AI Models

Granite Embedding Multilingual R2 for RAG

IBM's Granite Embedding Multilingual R2 packages Apache 2.0 multilingual retrieval, 32K-token context, and framework-friendly deployment into 97M and 311M ModernBERT models. Here is what is verified and what still needs your own evaluation.

May 16, 2026·6 min read·1,186 words

IBM published Granite Embedding Multilingual R2 on the IBM Granite organization on Hugging Face on May 14, 2026. The release adds two Apache 2.0 multilingual embedding models built on ModernBERT, with stated retrieval scope across more than 200 languages and context lengths up to 32,768 tokens. For teams comparing open multilingual embedding options for retrieval-augmented generation, vector search, or code search, the announcement is worth a careful read.

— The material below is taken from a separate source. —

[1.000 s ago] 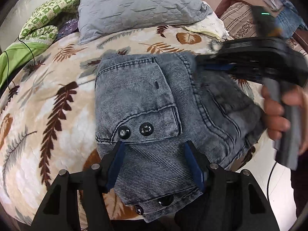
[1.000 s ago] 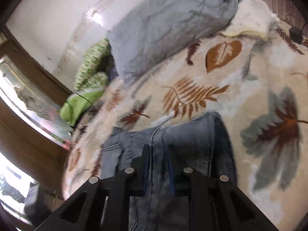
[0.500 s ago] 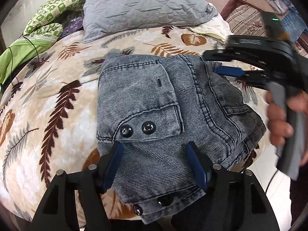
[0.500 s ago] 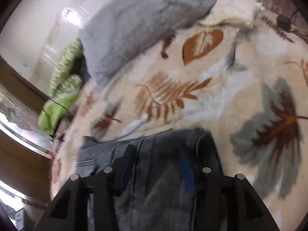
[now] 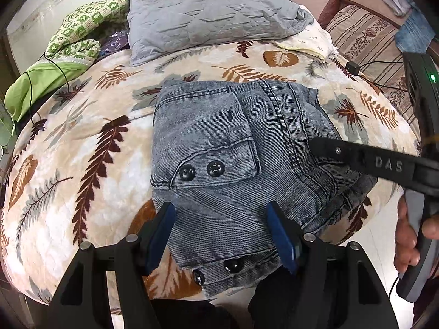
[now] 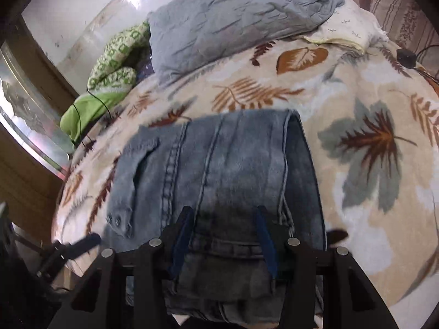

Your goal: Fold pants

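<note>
Pants point(image 5: 236, 148) x1, folded; pillow point(image 5: 214, 13) x1; blanket point(image 5: 82, 148) x1.

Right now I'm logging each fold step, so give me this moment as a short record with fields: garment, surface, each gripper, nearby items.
garment: grey-blue jeans, folded into a compact stack, flap pocket with two snaps on top
surface: leaf-print blanket on a bed
left gripper: open, over the near edge of the jeans, not clamping them
right gripper: jaws closing a little, jeans beneath them, pads not pressing the cloth
nearby items: grey pillow behind the jeans; green cloth at far left
</note>
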`<action>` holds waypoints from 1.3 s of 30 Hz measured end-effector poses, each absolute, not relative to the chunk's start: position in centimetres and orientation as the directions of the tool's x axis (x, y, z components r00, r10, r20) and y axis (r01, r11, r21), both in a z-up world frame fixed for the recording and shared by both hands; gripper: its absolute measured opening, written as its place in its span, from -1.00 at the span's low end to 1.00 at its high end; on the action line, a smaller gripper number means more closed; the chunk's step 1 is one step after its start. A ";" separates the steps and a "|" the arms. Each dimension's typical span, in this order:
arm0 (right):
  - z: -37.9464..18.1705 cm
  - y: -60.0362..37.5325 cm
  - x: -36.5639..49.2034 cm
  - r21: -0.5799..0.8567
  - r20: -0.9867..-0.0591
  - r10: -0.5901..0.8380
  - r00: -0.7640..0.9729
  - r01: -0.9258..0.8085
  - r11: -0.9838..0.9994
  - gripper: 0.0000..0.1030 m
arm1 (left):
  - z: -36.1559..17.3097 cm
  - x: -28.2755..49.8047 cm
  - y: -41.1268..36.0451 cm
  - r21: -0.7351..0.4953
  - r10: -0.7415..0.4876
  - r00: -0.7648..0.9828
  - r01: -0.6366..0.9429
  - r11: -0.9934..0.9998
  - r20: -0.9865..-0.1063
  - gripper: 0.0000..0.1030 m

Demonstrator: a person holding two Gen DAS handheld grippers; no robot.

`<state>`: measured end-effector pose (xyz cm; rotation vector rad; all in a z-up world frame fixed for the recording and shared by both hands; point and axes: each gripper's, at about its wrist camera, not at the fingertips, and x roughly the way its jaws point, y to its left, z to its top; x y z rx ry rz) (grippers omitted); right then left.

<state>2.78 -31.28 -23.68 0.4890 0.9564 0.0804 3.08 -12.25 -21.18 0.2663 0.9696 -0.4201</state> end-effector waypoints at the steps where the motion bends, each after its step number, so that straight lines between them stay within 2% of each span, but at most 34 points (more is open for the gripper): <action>1: -23.7 -31.3 2.6 0.433 -0.767 0.278 0.578 0.148 0.889 -0.09 | -21.2 3.0 -12.3 0.035 -0.223 0.496 0.458 0.888 -0.839 0.35; 23: -23.9 -30.2 -0.4 0.361 -0.789 0.227 0.571 0.132 0.923 -0.09 | -20.9 1.6 -11.4 0.057 -0.202 0.520 0.440 0.896 -0.830 0.43; 28: -22.2 -30.9 -1.9 0.401 -0.756 0.236 0.611 0.146 0.904 -0.09 | -19.0 0.9 -10.7 0.105 -0.169 0.574 0.413 0.905 -0.801 0.45; 39: -15.7 -31.7 -4.4 0.354 -0.658 0.158 0.736 0.117 0.928 -0.09 | -14.2 1.3 -6.6 0.118 -0.098 0.688 0.261 0.958 -0.719 0.51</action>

This article summarizes what IBM actually claims, where the models plausibly fit, and which questions still need your own evaluation. Toolhalla has not run hands-on tests of either model; the benchmark numbers below come from IBM's announcement rather than independent Toolhalla measurement.

Sources:

IBM Granite announcement on Hugging Face: https://huggingface.co/blog/ibm-granite/granite-embedding-multilingual-r2
311M model card: https://huggingface.co/ibm-granite/granite-embedding-311m-multilingual-r2
97M model card: https://huggingface.co/ibm-granite/granite-embedding-97m-multilingual-r2

What IBM/Granite announced

According to the Hugging Face announcement, the release includes two models:

Granite Embedding 97M Multilingual R2 — a compact ModernBERT-based embedding model that outputs 384-dimensional vectors.
Granite Embedding 311M Multilingual R2 — a full-size ModernBERT-based embedding model that outputs 768-dimensional vectors and supports Matryoshka truncation to smaller dimensions.

Both models are published under the Apache 2.0 license. IBM lists support for more than 200 languages, with enhanced or tuned retrieval quality for 52 languages, context lengths up to 32,768 tokens, and code retrieval across 9 programming languages.

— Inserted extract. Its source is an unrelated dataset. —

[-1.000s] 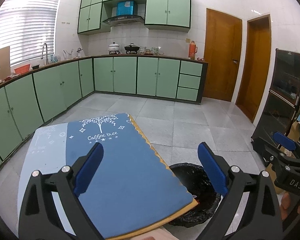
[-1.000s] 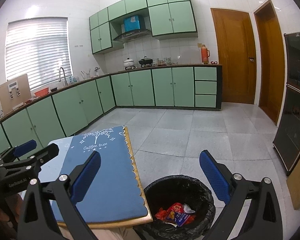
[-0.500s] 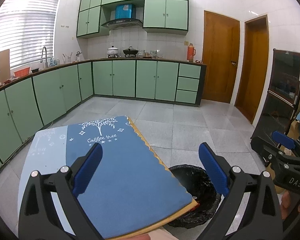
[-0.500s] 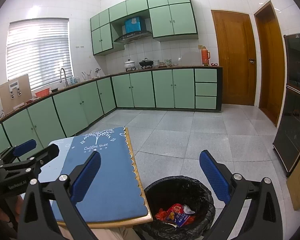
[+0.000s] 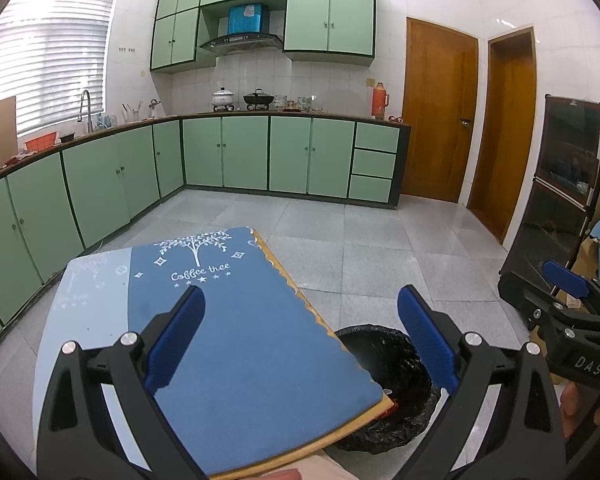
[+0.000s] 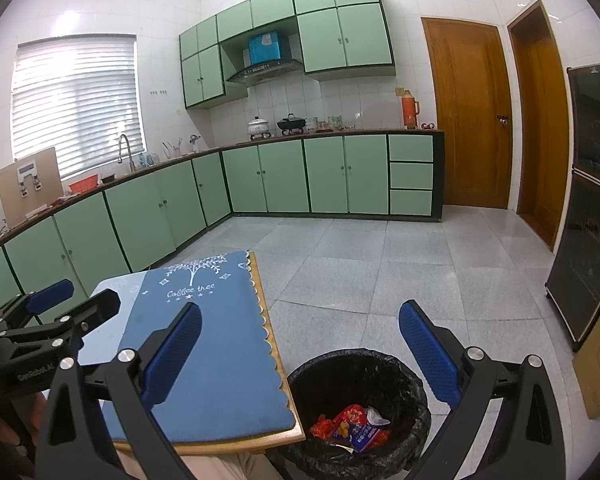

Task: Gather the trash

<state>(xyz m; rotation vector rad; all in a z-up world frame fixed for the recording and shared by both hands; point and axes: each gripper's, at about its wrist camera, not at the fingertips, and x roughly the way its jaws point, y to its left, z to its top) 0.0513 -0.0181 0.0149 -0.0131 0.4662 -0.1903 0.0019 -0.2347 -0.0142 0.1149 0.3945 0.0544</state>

IBM also says both models ship with ONNX and OpenVINO weights for processor-optimized inference, and that deployment options described in the announcement include Hugging Face Transformers, sentence-transformers, Text Embeddings Inference, vLLM with task embed, and conversion to GGUF or Ollama via llama.cpp.

Why this matters for Toolhalla readers

Most production retrieval stacks still rely on a small set of embedding models — some open, some hosted. Adding another open, permissively licensed multilingual option matters for three reasons:

1. Multilingual coverage as a default. Teams building search or retrieval-augmented generation workflows across languages often have to choose between a stronger English-only model and a weaker multilingual one. IBM positions Granite Embedding Multilingual R2 specifically at the multilingual case, with a long list of supported languages and a smaller tuned subset.

2. A long context window for chunking. A 32K-token context lets you embed longer passages without splitting them as aggressively. Whether that actually improves recall on your corpus is something you have to test, but the headroom is there.

3. Open license and framework fit. Apache 2.0 weights with sentence-transformers and transformers support keep the migration cost low for stacks that already use LangChain, LlamaIndex, or Haystack, or that build directly on Hugging Face primitives.

97M vs 311M: which model should you try first?

IBM frames the two models as a deliberate size trade-off.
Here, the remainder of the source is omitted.